It is ordered and adjudged that the First Named Defendant do pay to the Plaintiff a sum of £147,477.42 and the costs of the proceedings in this Court arising from the reference backed by the Supreme Court to include the costs reserved by the said Order dated the 12th October, 1992 when taxed and ascertained”.

3. From this sum of £147,474.42 it was agreed between the parties that a sum of £12,541.09 should be deducted in respect of superannuation contributions in order to preserve the pension rights of the first named defendant in this action.

4. The plaintiff’s claim is for the return of the sum of £112,816.14. It claims the said sum from either the first named defendant or the second named defendant.
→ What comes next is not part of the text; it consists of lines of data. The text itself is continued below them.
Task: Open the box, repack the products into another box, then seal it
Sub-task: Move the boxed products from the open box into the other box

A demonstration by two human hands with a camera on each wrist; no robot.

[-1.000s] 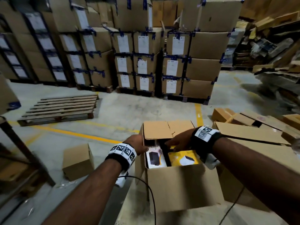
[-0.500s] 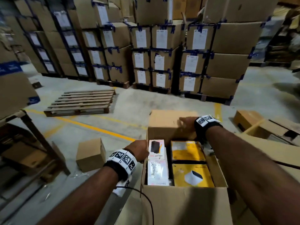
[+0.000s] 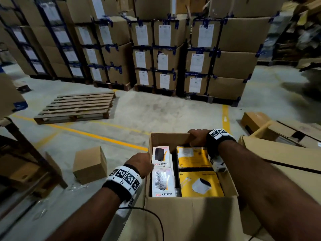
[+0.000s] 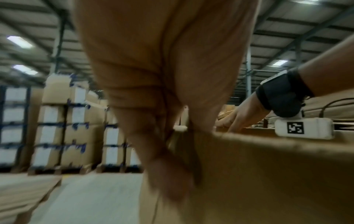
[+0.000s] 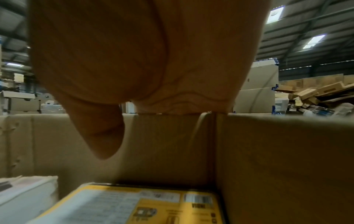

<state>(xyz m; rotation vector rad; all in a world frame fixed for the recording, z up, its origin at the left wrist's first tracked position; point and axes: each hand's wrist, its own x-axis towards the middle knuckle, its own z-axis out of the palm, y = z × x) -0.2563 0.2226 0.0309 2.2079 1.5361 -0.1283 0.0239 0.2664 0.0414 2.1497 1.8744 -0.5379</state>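
An open brown cardboard carton (image 3: 191,218) stands on the warehouse floor before a person, with two white product boxes (image 3: 162,171) packed along its left side and two yellow product boxes (image 3: 198,171) along its right. The right hand (image 3: 198,137) grips the carton's far wall at its right corner, thumb inside and fingers over the rim, while the left hand (image 3: 141,161) clasps the carton's left wall. A small closed brown cardboard box (image 3: 90,164) sits on the floor left of the carton, and a bare wooden pallet (image 3: 76,107) lies beyond it.
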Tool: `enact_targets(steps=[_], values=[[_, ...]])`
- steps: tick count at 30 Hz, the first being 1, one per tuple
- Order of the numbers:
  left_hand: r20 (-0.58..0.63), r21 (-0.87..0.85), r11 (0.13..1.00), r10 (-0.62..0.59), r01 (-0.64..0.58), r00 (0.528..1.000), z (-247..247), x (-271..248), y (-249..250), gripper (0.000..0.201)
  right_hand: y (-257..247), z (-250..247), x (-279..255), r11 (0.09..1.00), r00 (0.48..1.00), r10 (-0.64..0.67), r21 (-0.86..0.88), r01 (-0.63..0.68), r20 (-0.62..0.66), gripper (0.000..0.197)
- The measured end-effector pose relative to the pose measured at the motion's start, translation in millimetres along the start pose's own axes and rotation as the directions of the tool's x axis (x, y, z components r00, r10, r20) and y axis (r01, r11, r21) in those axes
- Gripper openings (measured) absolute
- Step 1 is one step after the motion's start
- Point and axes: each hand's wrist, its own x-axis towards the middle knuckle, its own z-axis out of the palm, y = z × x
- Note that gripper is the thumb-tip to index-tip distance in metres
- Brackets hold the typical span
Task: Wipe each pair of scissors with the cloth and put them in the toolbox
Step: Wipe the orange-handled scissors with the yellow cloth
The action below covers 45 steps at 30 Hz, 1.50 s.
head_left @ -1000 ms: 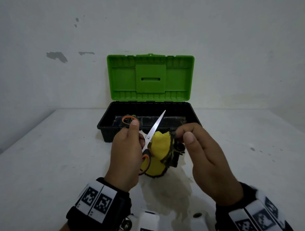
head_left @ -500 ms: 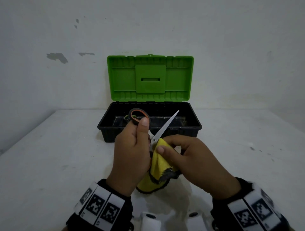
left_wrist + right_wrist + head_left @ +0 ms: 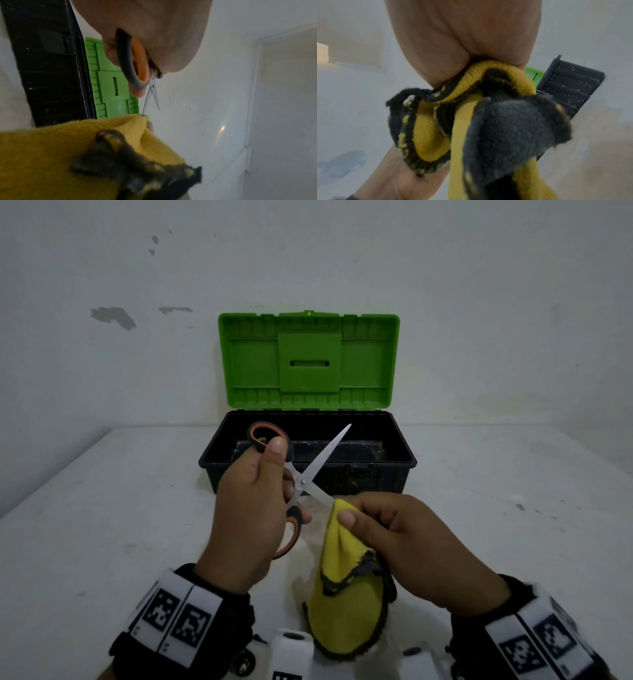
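My left hand (image 3: 255,501) grips the orange-and-grey handles of a pair of scissors (image 3: 318,470), blades spread wide apart above the table. One blade points up and right toward the toolbox; the other blade's end is wrapped in the yellow cloth (image 3: 346,587) with a dark edge. My right hand (image 3: 387,529) pinches that cloth around the lower blade. In the left wrist view the scissors (image 3: 137,67) sit in my curled fingers, with the cloth (image 3: 68,155) below. The cloth (image 3: 471,121) fills the right wrist view. The black toolbox (image 3: 407,463) with an upright green lid (image 3: 308,361) stands open behind.
The toolbox sits on a white table (image 3: 102,525) against a white wall. Something small with a green-yellow part lies inside the box at the left, mostly hidden by the scissor handle.
The cloth-holding right hand has slid down and right along the lower blade, away from the pivot. The scissors have opened wider, and the left hand has risen slightly.
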Motion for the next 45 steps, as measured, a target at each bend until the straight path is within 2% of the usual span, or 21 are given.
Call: enact_targets(steps=[4, 9, 11, 13, 16, 18, 21, 24, 27, 30, 34, 38, 41, 45], values=[[0.009, 0.001, 1.0, -0.012, 0.012, 1.0, 0, -2, -2, 0.043, 1, -6, -6, 1.0, 1.0, 0.002, -0.013, -0.001, 0.025, 0.041], [-0.095, -0.004, 0.998, -0.069, 0.068, 0.993, -22, 11, -1, 0.042, 12, -27, -17, 0.992, 0.991, 0.105, 0.056, -0.11, 0.082, 0.033], [-0.013, 0.091, 0.992, -0.087, 0.087, 0.996, -34, 16, 1, 0.044, 16, -39, -19, 0.981, 0.988, 0.136, 0.131, -0.144, 0.068, 0.032], [0.116, 0.183, 0.977, -0.134, 0.111, 0.984, -39, 17, 2, 0.046, 21, -50, -16, 0.965, 0.984, 0.176, 0.197, -0.171, -0.01, 0.034], [0.305, 0.244, 0.957, -0.227, 0.155, 0.925, -37, 12, 5, 0.045, 32, -65, -3, 0.926, 0.969, 0.222, 0.336, -0.174, -0.11, 0.037], [0.394, 0.3, 0.941, -0.272, 0.157, 0.878, -32, 9, 4, 0.046, 35, -73, 6, 0.891, 0.959, 0.252, 0.417, -0.176, -0.133, 0.043], [0.429, 0.368, 0.919, -0.302, 0.14, 0.851, -25, 7, 3, 0.049, 29, -73, 18, 0.825, 0.961, 0.273, 0.526, -0.207, -0.051, 0.043], [0.445, 0.381, 0.912, -0.324, 0.151, 0.835, -18, 7, 2, 0.047, 20, -63, 30, 0.806, 0.97, 0.227, 0.543, -0.236, 0.086, 0.043], [0.449, 0.386, 0.912, -0.314, 0.136, 0.837, -11, 8, 2, 0.045, 15, -49, 38, 0.834, 0.958, 0.174, 0.484, -0.266, 0.228, 0.041], [0.463, 0.398, 0.915, -0.265, 0.069, 0.846, -9, 11, 0, 0.046, 4, -38, 38, 0.918, 0.93, 0.16, 0.296, -0.263, 0.331, 0.031], [0.462, 0.377, 0.921, -0.278, 0.097, 0.842, -14, 13, -2, 0.044, -4, -35, 35, 0.961, 0.94, 0.178, 0.152, -0.229, 0.291, 0.044], [0.46, 0.385, 0.92, -0.258, 0.071, 0.85, -15, 14, -5, 0.043, -3, -31, 33, 0.992, 0.953, 0.127, -0.024, -0.125, 0.276, 0.015], [0.495, 0.376, 0.925, -0.242, 0.045, 0.835, -15, 15, -6, 0.039, -2, -25, 36, 0.989, 0.948, 0.129, -0.103, -0.103, 0.291, 0.025], [0.547, 0.405, 0.913, -0.2, -0.048, 0.813, -16, 17, -8, 0.04, -6, -22, 37, 0.97, 0.931, 0.1, -0.241, -0.013, 0.352, 0.016]])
In respect of the first named defendant the plaintiff maintains that it paid the money to the Revenue Commissioners on her behalf and that it paid the same amount of money to her again on foot of the order of Barron J. which the plaintiff contends contemplated that she would pay her tax and PRSI on the amount of the decree. Alternatively, it claims the said sum as against the second named defendants as monies paid to them, which, following the order of Barron J. should rightly be the liability of the first named defendant.

5. When the matter was remitted to the High Court the first named defendant in these proceedings, Ms. Carr claimed interest on the two late payments which caused an extra tax liability for her of £9,000.00. She also claimed damages for the loss of her ability to shelter her income from tax liability by way of investments which attracted tax relief in at least some of the years in question. These claims were not successful. Mr. Quigley, the Chartered Accountant, called on behalf of Ms. Carr in those proceedings gave evidence before Barron J. concerning such interest and a claim for £9,000 over payment of tax. The following appears from the transcript of those proceedings. In answer to Q. 119 Mr. Quigley stated:-

“We are assuming in our calculations that when she goes to the Revenue, having received an award she will be given concessionary treatment; that treatment will allow her to gain the benefit of her basic tax free allowances as a single person, PAYE allowance”.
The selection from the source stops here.